Jordan: First, verify your cgroup version on every node. This is the hard blocker. Second, check your container runtime version. containerd 2.0 or compatible is required. Third, if you're using kube-proxy in IPVS mode, start planning your migration.

Alex: For testing in-place scaling, start with non-critical workloads in dev environments. Understand how your applications handle resource changes. Some applications may not respond well to sudden cgroup limit changes.
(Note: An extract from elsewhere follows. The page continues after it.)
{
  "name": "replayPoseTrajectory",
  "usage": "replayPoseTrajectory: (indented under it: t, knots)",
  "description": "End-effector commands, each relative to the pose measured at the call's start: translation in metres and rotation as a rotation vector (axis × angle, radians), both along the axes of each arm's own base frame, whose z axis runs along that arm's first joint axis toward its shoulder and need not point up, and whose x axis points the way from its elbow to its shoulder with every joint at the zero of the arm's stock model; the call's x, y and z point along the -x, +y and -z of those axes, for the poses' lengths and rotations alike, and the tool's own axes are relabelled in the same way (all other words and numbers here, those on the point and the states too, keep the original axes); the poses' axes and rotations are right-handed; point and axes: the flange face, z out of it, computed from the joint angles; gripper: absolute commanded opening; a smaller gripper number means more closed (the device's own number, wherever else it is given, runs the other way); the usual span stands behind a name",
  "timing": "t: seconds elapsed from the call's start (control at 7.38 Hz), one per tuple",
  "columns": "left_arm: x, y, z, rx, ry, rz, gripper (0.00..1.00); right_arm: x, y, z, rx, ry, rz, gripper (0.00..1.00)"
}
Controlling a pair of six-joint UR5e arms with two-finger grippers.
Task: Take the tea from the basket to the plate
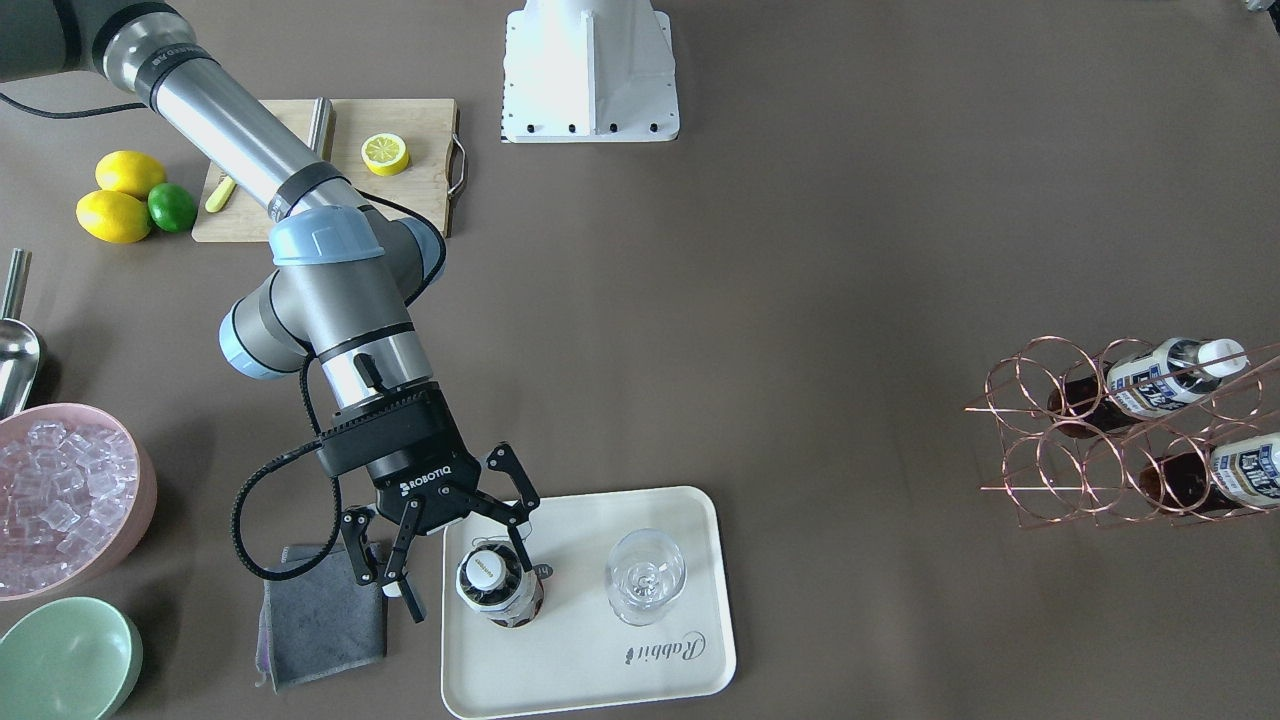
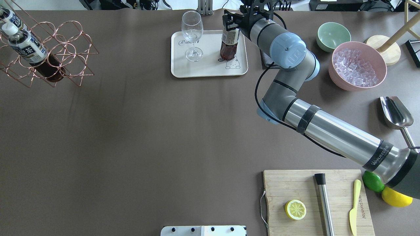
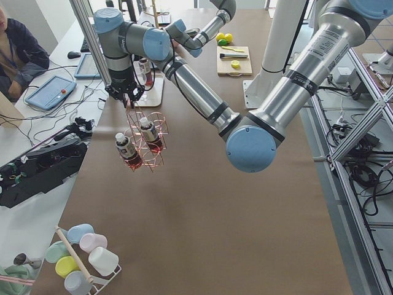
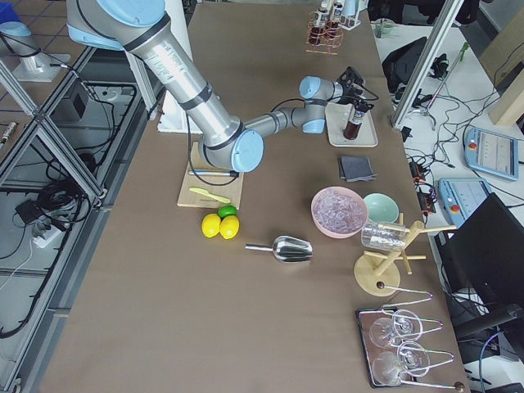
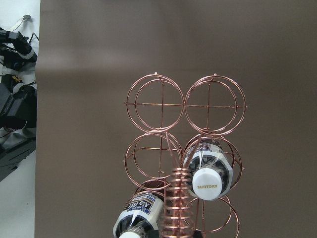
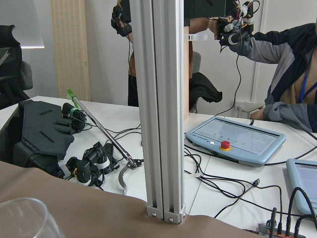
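One tea bottle stands upright on the cream plate, near its bear-drawing corner; it also shows in the overhead view. My right gripper is open, with its fingers either side of the bottle's top and not closed on it. The copper wire basket sits tilted at the table's far end and holds two more tea bottles. My left gripper is at the top of the basket's handle. I cannot tell whether it is open or shut.
A wine glass stands on the plate beside the bottle. A grey cloth, a pink bowl of ice and a mint bowl lie beyond the plate. A cutting board with a half lemon is near the robot's base.
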Motion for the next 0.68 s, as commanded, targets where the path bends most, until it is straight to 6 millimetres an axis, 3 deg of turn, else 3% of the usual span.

Jordan: Review your VPA configurations. The behavior changes when recommendations can be applied without restarts. You may want to adjust your policies.

Alex: On timing, I'd wait for 1.35.1. The first patch release typically comes within two weeks and catches early issues. Test in staging thoroughly given the breaking changes. Managed Kubernetes providers like EKS, GKE, and AKS are usually two to four months behind upstream.

Jordan: What should you try first once you upgrade? In-place pod vertical scaling on your dev clusters. Get familiar with the resize status field and how the kubelet handles changes.

Alex: PreferSameNode for latency-sensitive services. If you're paying for cross-zone traffic or seeing latency issues, this is an easy win.

Jordan: And if you're evaluating workload identity solutions, Pod Certificates in beta is worth exploring. It may simplify your architecture compared to external certificate management.

Alex: The big picture takeaway here is that Kubernetes 1.35 is a maturity release. In-place scaling removes a fundamental operational pain point that's existed since the beginning. The deprecations show the project cleaning up technical debt that's accumulated over the years.

Jordan: Twenty-twenty-five was the year Kubernetes stopped asking you to accept pod restarts as the cost of doing business. That's a meaningful shift in how we operate containerized workloads at scale.

Alex: For platform engineering teams, this release validates that Kubernetes continues to evolve in ways that reduce operational burden rather than adding complexity. The features going stable are practical, real-world improvements.

Jordan: And the breaking changes, while disruptive, are cleaning up legacy technology that was holding back progress. cgroup v1 and containerd 1.x needed to go.

Alex: That's Kubernetes 1.35 Timbernetes. The end of the pod restart era.